Anyone watching the market the last two weeks knows that crude oil prices have rallied sharply, up about 20% from early August lows. Crude has had a great couple of weeks, but breaking $50 a barrel could be difficult, as it’s proven to be on other recent occasions when the market tested that level. Whether or not the oil rally continues, it’s worth noting that oil prices and the stock market just aren’t as closely corellated as they were earlier this year. The recent corellation was 71%, down from above 90% in early 2016.
With volume likely to be light early in the week, it’s important for investors to be extra careful in their trading. This market keeps chugging along and grinding higher despite any obstacles that get thrown at it, for instance, weak GDP and Brexit. The old adage is, “never sell a slow market,” and people seem to have learned that, judging from recent action.
Analyze This: There’s a school of thought that psychology can play a big role in trading, and that’s why it sometimes can be difficult for the major indices to break through big round numbers. For instance, back in 1999, the Dow Jones Industrial Average’s (DJIA) first break above 10,000 grabbed headlines all over, even though most traders then insisted there was nothing magical about the figure. Same thing in early 2008 when crude oil futures pierced the $100 a barrel mark for the first time. The S&P 500’s (SPX) continued challenge of 2200, a mark just above current record highs but not touched so far, is part of the same psychological backdrop, representing a nice round number that for some reason the market has failed to reach. But 2188 is more of a true technical resistance level. Below the market, there’s support at around 2155, so the market has a little room on the upside, but a little more room on the downside.

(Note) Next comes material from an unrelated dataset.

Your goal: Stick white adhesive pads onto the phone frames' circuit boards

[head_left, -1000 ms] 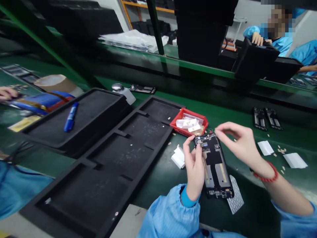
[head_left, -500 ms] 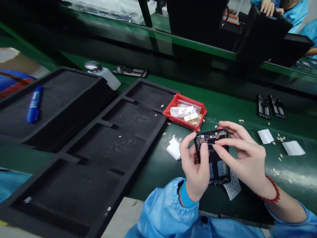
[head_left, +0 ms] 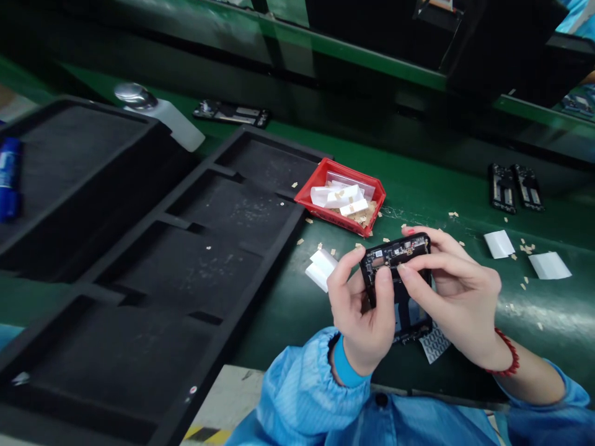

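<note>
Held in front of me is an opened smartphone (head_left: 409, 313), its circuit board bared along the top and a black strip running down its lower half. My left hand (head_left: 360, 310) grips the phone's left side, with the thumb lying on the board. The thumb and index finger of my right hand (head_left: 458, 297) are pinched together at the board's lower edge, and other fingers curl behind the phone's upper right side. Whatever sits between those fingertips is too small to make out. Under the phone lies a grey patterned sheet (head_left: 434, 345).
A red bin (head_left: 334, 218) of white paper pieces and tan bits stands behind my hands. Black foam trays (head_left: 260, 260) fill the left, near a pump bottle (head_left: 179, 124) and a blue marker (head_left: 8, 179). Two opened phones (head_left: 502, 189) lie at back right, beyond white papers (head_left: 499, 244).
The camera view has shifted, so the trays and bin sit further left and higher. Both hands stay on the phone, the right thumb and index finger still pinched at the board.
</note>
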The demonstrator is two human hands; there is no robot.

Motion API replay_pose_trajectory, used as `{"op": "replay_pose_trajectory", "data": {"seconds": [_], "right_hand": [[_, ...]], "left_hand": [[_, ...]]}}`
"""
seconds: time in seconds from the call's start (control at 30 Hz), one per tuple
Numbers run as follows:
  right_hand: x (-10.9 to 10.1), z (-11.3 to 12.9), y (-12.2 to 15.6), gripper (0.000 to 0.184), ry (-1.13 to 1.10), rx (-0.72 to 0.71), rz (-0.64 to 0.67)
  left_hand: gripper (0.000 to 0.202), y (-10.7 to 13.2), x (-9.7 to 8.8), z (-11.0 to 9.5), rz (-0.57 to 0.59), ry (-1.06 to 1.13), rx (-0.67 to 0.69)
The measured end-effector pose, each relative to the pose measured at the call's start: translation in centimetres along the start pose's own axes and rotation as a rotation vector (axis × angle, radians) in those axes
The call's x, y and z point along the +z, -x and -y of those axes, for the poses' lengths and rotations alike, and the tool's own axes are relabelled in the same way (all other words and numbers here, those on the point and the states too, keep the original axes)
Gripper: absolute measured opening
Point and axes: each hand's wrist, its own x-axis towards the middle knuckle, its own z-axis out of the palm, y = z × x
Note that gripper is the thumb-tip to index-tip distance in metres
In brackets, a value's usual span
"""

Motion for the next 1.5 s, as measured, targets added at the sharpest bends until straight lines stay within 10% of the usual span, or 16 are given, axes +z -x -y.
{"op": "replay_pose_trajectory", "data": {"seconds": [1.5], "right_hand": [[-0.92, 0.26, -0.50, 0.018, -0.111, 0.045, 0.050]], "left_hand": [[0.032, -0.54, 0.17, -0.66, -0.058, -0.170, 0.127]]}}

Jeans and Footwear Sales Strong: Two stores that seemed to be everywhere in the 1980s, Gap (GPS) and Foot Locker (FL), both reported earnings last week, and both beat estimates. Gap’s earnings came in slightly above estimates, helped in part by a pickup in apparel spending, the company said. But Gap still faces an uphill battle in turning around its three major chains: Gap, Old Navy and Banana Republic, Bloomberg reported. Same-store sales fell 3 percent at Gap and 9 percent at Banana Republic. Old Navy was unchanged in the period. Gap said in a press release that it’s not satisfied with the results but sees “underlying signs of progress.” Meanwhile, FL stock rallied after the company beat on top- and bottom-lines. “Within the second quarter, we drove comparable sales gains across basketball, running, and classic footwear, as well as apparel,” said Chief Executive Richard Johnson, in a press release. Both GPS and FL shares are now slightly up year to date.
Fed Speakers Give Bond Yields a Late Boost: Yields on 10-Year U.S. Treasuries, which had fallen below 1.5% earlier this month, got a boost Friday toward 1.6%. Some analysts said the impetus appeared to be remarks made late Thursday by San Francisco Fed President John Williams, who said, “in the context of a strong domestic economy with good momentum, it makes sense to get back to a pace of gradual rate increases, preferably sooner rather than later,” according to media reports. Also, New York Fed President William Dudley made what some analysts interpreted as positive comments about the economy on Thursday.